Arnold J noted that the court’s power to grant injunctions under section 37 Senior Courts Act 1981 was, on the face of things, unfettered, but he accepted that the jurisdiction had to be exercised on a principled basis. Both parties appeared to have agreed that the power could only be exercised if there was unconscionable conduct, which included oppressive or vexatious conduct (see, for example, Glencore International AG v Exeter Shipping Ltd (Rix LJ at paragraph 42)). They also appear to have agreed that this was a high threshold to cross. They disagreed about two further considerations, namely:

  • Whether the power would only be exercised where there were existing proceedings in which the relevant issue could be determined (Arnold J held that there need not be).
  • Whether a domestic anti-suit injunction had to be qualified so as only to prevent the bringing of proceedings without first obtaining the permission of the court, since otherwise such an injunction would be contrary to the defendant’s right of access to the court under Article 6 of the European Convention on Human Rights (a qualification which did commend itself to the judge).
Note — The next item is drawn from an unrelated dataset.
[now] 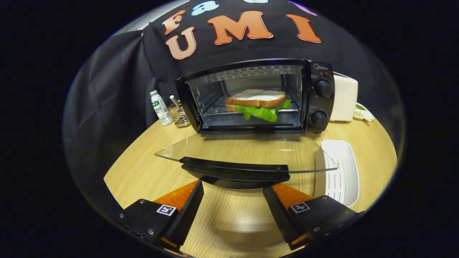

Examples were given of the type of case in which such injunctions might be granted, ranging from Landi den Hartog BV v Sea Bird (Clean Air Fuel Systems), which was a case in which the respondent appeared to be harassing the applicant, via, Jacey (Printers) v Norton & Wright Group, to Essex Electric (Pte) Ltd v IPC Computers (UK) Ltd where Warner J held that if threatened proceedings would be an abuse of process, then the court had jurisdiction to restrain the bringing of such proceedings. Reference was also made to the court’s jurisdiction to grant civil restraint orders against vexatious litigants. This has two bases. There is a statutory basis in section 42 of the Senior Courts Act 1981, but, in addition, the court can exercise its inherent jurisdiction to control its own procedure. The latter basis is now regulated by Practice Direction (PD) 3C, which effectively codifies the judgment of the Court of Appeal in Bhamjee v Forsdick.

The judge also referred to the more common case of an injunction to restrain the presentation of a winding up petition against a company. Injunctions to restrain presentation of winding up petitions are commonly granted upon a final basis, and without any qualification permitting presentation with the permission of the court. The jurisprudential basis for the grant of such an injunction is that it would be an abuse of the process of the court for the defendant to present a winding up petition because it is not a creditor of the company and therefore does not having standing to do so.

Finally, Arnold J said:

“The conclusion I draw from this review of the law is that the court has power to grant a domestic anti-suit injunction against a defendant in respect of whom it has in personam jurisdiction on the ground that the proceedings which the defendant threatens to bring are vexatious or oppressive or an abuse of process. This power must be exercised with considerable caution. In particular, it will rarely be justified to grant an injunction which restrains the commencement of proceedings other than the presentation of a winding up petition without the qualification that the restraint only applies if the defendant does not obtain the permission of the court first. But I do not accept that the power should only be exercised in circumstances where there are existing proceedings in which the relevant issue can be determined (even if only as against different parties to those against whom the proceedings are threatened).”

Stichting Shell Pensioenfonds v Krys, in which the Privy Council took a different and laxer approach, appears not to have been cited. In that case it was held that, on an application for an injunction to restrain foreign proceedings, it was not necessary to show that the respondent creditor had acted vexatiously or oppressively by invoking the jurisdiction of a foreign court, rather that, “as with any injunction”, the court had a discretion to refuse relief if in the particular circumstances “it would not serve the ends of justice”. I believe that statement to be too wide, and the approach of Arnold J to be preferable, irrespective of whether the injunction sought is to restrain domestic or foreign proceedings.